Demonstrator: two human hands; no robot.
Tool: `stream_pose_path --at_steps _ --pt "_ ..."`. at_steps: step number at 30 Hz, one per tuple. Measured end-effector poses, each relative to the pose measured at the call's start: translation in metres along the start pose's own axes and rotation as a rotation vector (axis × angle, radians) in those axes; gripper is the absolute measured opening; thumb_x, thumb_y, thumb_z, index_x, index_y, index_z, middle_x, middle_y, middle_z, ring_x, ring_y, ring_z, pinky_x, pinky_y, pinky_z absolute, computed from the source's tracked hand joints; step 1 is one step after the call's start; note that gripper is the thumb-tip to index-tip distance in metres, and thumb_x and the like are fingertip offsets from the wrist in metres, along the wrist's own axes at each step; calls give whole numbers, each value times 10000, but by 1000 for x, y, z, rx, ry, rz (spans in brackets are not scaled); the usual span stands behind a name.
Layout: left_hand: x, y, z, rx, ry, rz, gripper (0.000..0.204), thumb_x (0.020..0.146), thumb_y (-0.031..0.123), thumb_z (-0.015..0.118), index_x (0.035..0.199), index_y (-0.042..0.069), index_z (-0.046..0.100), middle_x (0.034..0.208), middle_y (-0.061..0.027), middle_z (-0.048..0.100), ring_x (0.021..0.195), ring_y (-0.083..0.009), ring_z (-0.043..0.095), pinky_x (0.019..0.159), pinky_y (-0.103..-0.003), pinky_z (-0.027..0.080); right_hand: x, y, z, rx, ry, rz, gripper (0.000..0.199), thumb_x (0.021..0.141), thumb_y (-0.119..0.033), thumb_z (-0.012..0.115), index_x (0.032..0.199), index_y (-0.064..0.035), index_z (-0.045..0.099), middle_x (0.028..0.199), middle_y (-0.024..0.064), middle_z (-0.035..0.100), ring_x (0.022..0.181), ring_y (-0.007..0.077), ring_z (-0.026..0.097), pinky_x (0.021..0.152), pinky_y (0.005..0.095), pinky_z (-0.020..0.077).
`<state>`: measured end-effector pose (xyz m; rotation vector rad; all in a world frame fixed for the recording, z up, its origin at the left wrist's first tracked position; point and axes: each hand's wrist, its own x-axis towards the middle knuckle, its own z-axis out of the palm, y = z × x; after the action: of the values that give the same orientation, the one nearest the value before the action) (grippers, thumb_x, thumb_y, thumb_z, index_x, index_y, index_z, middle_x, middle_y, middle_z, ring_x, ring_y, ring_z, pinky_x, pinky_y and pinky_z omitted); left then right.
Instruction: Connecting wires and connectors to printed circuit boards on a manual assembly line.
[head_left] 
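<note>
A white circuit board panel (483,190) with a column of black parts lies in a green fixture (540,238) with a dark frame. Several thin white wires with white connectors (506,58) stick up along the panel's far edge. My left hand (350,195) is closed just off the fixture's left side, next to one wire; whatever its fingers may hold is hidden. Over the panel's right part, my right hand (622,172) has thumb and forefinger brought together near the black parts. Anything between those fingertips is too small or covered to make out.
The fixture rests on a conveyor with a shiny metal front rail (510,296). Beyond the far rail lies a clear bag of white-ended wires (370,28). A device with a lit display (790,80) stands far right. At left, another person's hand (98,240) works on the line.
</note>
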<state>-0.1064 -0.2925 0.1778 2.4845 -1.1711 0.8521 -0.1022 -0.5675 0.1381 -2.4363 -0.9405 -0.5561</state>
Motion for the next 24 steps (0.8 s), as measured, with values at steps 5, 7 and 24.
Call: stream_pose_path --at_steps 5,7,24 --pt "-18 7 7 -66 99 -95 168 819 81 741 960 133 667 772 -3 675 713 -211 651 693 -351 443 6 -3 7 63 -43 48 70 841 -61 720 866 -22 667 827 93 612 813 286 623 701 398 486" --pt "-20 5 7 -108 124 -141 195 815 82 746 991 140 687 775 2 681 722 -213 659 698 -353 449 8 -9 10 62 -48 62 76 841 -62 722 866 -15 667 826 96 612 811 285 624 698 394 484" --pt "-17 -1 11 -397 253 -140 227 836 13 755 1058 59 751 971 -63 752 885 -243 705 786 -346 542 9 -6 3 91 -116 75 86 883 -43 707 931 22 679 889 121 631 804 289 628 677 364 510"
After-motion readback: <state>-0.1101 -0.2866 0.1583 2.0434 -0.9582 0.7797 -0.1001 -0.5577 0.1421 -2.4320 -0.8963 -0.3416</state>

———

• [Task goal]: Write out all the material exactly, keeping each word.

• [Response]:
Demonstrator: two human hands; no robot.
Tool: `stream_pose_path --at_steps _ --pt "_ ..."`. at_steps: step number at 30 Hz, one per tuple. Measured end-effector poses, each relative to the pose measured at the call's start: translation in metres along the start pose's own axes and rotation as a rotation vector (axis × angle, radians) in those axes; gripper is the absolute measured opening; thumb_x, thumb_y, thumb_z, index_x, index_y, index_z, middle_x, middle_y, middle_z, ring_x, ring_y, ring_z, pinky_x, pinky_y, pinky_z absolute, computed from the source's tracked hand joints; step 1 is one step after the call's start; note that gripper is the thumb-tip to index-tip distance in metres, and thumb_x and the like are fingertip offsets from the wrist in metres, along the wrist's own axes at each step; calls give whole numbers, each value times 10000, but by 1000 for x, y, z, rx, ry, rz (spans in brackets are not scaled); the usual span stands behind a name.
Layout: left_hand: x, y, z, rx, ry, rz, gripper (0.000..0.204), thumb_x (0.020..0.146), thumb_y (-0.031..0.123), thumb_z (-0.015..0.118), index_x (0.035..0.199), index_y (-0.042..0.069), index_z (-0.046..0.100), middle_x (0.034..0.208), middle_y (-0.061..0.027), middle_z (-0.048..0.100), ring_x (0.021..0.195), ring_y (-0.083..0.009), ring_z (-0.043..0.095), pinky_x (0.019..0.159), pinky_y (-0.103..-0.003), pinky_z (-0.027..0.080); right_hand: x, y, z, rx, ry, rz, gripper (0.000..0.199), thumb_x (0.021..0.141), thumb_y (-0.119..0.033), thumb_z (-0.012..0.115), index_x (0.032..0.199), index_y (-0.064..0.035), index_z (-0.045..0.099), middle_x (0.028..0.199), middle_y (-0.024..0.064), middle_z (-0.035..0.100), ring_x (0.022..0.181), ring_y (-0.007..0.077), ring_z (-0.026..0.097), pinky_x (0.021..0.152), pinky_y (0.005..0.095), pinky_z (-0.020..0.077).
`<state>`: measured end-effector pose (xyz m; rotation vector rad; all in a world frame fixed for the recording, z up, its origin at the left wrist's first tracked position; point and axes: each hand's wrist, its own x-axis towards the middle knuckle, its own z-axis out of the palm, y = z × x; after the action: of the values that give the same orientation, the one nearest the value before the action) (grippers, thumb_x, thumb_y, thumb_z, index_x, index_y, index_z, middle_x, middle_y, middle_z, ring_x, ring_y, ring_z, pinky_x, pinky_y and pinky_z omitted); left then right.
Instruction: Connecting wires and connectors to printed circuit boards on a manual assembly line.
[head_left] 
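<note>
A white circuit board panel (483,190) with a column of black parts lies in a green fixture (540,238) with a dark frame. Several thin white wires with white connectors (506,58) stick up along the panel's far edge. My left hand (350,195) is closed just off the fixture's left side, next to one wire; whatever its fingers may hold is hidden. Over the panel's right part, my right hand (622,172) has thumb and forefinger brought together near the black parts. Anything between those fingertips is too small or covered to make out.
The fixture rests on a conveyor with a shiny metal front rail (510,296). Beyond the far rail lies a clear bag of white-ended wires (370,28). A device with a lit display (790,80) stands far right. At left, another person's hand (98,240) works on the line.
</note>
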<state>-0.1064 -0.2925 0.1778 2.4845 -1.1711 0.8521 -0.1022 -0.5675 0.1381 -2.4363 -0.9405 -0.5561</state>
Motion for the next 24 steps (0.8 s), as measured, with values at steps 5, 7 and 24.
Call: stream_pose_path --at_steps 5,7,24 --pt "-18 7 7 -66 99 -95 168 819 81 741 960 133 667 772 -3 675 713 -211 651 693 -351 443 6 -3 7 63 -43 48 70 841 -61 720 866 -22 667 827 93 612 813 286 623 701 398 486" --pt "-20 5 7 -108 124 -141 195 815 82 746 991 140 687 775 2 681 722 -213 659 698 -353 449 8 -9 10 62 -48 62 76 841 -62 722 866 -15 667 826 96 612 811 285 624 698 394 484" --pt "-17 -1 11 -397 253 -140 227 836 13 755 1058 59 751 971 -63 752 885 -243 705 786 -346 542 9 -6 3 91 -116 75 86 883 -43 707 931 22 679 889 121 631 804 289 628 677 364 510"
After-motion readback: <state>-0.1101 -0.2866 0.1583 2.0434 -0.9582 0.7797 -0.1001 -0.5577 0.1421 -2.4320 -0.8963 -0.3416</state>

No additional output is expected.